Ricardo Guzmán, CICS researcher and DCCS Professor: “A Moral Philosophy that makes sense, has to be pluralistic”

Moral epistemology is the branch of Philosophy that, in general terms, addresses the issue of how to know if an action is good or bad. Its objective is to understand the way in which people determine or realize what is right and what is wrong and if this is determined by reason or intuition.

Ricardo Guzmán.

In early 2018, the researcher at the Research Center for Social Complexity (CICS) of the Faculty of Government of the Universidad del Desarrollo, Ricardo Guzmán, together with the researchers at the University of California Santa Barbara (UCSB), Leda Cosmides and John Tooby, participated in the Handbook of Moral Epistemology – Routledge publishing house- whose content is composed of articles developed by various philosophers dedicated to the study of moral epistemology that, after reviewing the existing literature, give views, arguments and positions against the justification of different actions.

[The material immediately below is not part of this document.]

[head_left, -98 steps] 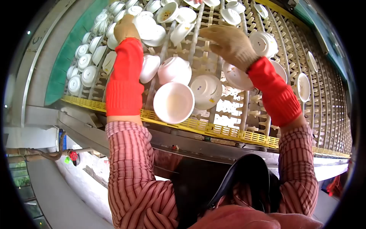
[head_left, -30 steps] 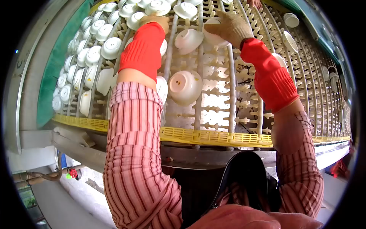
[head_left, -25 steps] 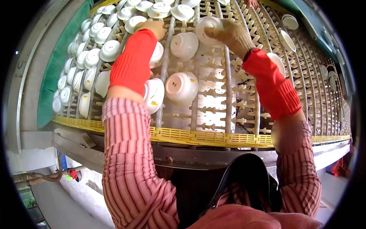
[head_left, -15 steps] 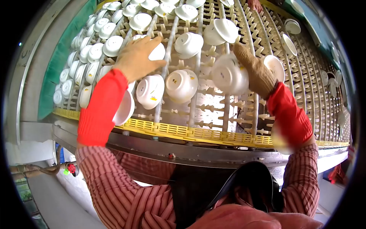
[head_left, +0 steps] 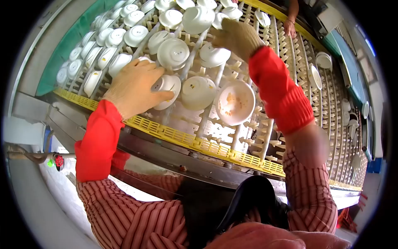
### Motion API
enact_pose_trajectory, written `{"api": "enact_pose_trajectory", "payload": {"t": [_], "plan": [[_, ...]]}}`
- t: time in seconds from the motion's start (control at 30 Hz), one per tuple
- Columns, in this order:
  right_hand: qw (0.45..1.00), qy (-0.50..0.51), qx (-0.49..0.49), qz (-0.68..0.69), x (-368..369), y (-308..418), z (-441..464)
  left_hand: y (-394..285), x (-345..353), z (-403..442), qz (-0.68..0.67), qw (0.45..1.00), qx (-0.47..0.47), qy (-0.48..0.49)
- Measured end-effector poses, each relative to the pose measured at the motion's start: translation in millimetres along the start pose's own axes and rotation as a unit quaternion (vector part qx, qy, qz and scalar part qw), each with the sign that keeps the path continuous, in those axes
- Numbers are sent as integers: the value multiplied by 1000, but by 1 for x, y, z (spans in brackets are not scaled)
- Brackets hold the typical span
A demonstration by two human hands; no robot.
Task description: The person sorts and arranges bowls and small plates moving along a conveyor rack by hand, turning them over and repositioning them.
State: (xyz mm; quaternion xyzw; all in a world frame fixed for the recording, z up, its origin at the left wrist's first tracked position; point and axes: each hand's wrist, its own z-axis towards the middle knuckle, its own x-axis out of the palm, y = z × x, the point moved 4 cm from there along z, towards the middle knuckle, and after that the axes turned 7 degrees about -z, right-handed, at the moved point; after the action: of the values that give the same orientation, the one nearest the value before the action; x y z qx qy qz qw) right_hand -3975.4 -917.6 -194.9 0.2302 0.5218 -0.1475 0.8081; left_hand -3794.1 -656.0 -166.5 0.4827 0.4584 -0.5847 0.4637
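Note:
My left hand [head_left: 134,87], in a tan glove, has its thumb and fingers around the near side of a white bowl [head_left: 169,88] on the pegged rack. My right hand [head_left: 237,38], also gloved, reaches further back beside a white bowl [head_left: 199,20]. Its fingertips are smeared and partly hidden, so its grip cannot be made out. Just in front of that hand sits another bowl [head_left: 214,54], tilted bottom outward. A bowl with orange markings inside [head_left: 235,103] shows its hollow to me. Between it and my left hand rests a bottom-out bowl [head_left: 198,93].
Rows of white bowls [head_left: 135,36] fill the left of the rack. A yellow slotted edge strip [head_left: 199,143] runs along the front, above a metal ledge. Another person's hand [head_left: 290,29] is at the far side. More dishes [head_left: 315,76] stand on the right.
The view has turned. My right hand has moved from beside a bowl on the right to further back and left. A bowl near there now shows its inside. My left hand has come lower.

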Motion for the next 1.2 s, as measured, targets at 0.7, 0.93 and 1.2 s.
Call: {"api": "enact_pose_trajectory", "payload": {"t": [0.7,0.93,1.2], "plan": [[968,44,182,-166,-27,-55,-274,40,-27,-43,-320,922,-12,-219],[979,-127,145,62,-79,-76,-235,-62,7,-9,-602,791,-86,-71],[973,-122,35,-195,-45,-76,-86,-107,44,3,-588,801,-96,60]]}}
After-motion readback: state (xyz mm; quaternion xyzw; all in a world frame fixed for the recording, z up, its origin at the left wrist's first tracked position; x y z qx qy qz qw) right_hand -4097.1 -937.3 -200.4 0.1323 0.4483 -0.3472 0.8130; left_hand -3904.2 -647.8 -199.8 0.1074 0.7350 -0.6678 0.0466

Thus, the researchers developed the article The Evolution of Moral Cognition, in which they argue the way in which morality is composed of a set of moral intuitions, based on modules that are not connected, but rather separated from each other. The moral thesis presented in the document is that, having all these moral intuitions – unrelated to each other – the idea of ​​a monistic moral philosophy basing everything on the same principle, such as maximizing the welfare of humanity, is not compatible with our psychology and moral cognition. Guzmán says that “a moral philosophy that makes sense, has to be pluralistic: you cannot reduce everything to a great principle, but there is a set of moral principles that are separate from each other and that, in addition, can contradict each other,” he concludes.